### TASK BRIEF
The word "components" may appear in lines of the data below. Say how many lines hold it, giving only the number.

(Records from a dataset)

****************************************

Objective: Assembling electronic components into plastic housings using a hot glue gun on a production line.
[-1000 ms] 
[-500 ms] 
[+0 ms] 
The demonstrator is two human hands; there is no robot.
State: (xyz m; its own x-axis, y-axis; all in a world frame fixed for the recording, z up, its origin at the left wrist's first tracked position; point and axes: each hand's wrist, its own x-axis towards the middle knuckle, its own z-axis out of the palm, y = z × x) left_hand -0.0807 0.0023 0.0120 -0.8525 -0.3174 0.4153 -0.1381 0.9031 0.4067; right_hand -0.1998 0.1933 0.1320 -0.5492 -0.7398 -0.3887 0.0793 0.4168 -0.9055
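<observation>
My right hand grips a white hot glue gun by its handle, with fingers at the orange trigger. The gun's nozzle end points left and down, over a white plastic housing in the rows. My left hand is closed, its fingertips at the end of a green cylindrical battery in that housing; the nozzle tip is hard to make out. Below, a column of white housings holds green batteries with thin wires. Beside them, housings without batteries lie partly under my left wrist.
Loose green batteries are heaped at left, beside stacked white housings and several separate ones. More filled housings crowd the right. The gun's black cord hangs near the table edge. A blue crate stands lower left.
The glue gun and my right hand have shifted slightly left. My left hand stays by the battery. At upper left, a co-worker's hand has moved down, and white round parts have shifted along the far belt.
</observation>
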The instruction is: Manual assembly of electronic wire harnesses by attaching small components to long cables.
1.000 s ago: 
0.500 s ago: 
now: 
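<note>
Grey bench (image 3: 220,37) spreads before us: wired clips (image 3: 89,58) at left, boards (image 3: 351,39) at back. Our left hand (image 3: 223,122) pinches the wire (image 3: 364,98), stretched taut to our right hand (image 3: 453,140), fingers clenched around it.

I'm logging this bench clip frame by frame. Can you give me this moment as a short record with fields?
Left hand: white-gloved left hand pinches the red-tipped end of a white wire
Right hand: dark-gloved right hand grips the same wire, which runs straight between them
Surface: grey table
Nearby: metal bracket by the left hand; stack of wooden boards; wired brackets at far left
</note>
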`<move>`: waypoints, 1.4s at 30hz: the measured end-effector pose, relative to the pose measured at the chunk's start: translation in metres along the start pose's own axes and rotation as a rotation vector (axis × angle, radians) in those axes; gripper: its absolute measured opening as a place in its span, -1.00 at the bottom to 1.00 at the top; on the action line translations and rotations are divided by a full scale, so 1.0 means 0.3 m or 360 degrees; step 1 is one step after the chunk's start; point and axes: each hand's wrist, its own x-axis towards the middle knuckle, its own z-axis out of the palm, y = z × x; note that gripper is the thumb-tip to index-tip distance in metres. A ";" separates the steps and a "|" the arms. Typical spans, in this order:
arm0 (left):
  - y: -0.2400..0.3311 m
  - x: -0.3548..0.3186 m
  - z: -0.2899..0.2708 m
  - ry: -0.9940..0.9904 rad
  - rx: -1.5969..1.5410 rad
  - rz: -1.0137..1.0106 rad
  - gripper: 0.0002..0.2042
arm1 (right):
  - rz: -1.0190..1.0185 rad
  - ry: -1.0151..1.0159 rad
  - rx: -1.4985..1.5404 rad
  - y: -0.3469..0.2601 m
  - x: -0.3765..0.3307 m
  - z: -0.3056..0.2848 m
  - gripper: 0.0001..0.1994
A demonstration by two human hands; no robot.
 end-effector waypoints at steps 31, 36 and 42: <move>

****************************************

### YOUR SOLUTION
2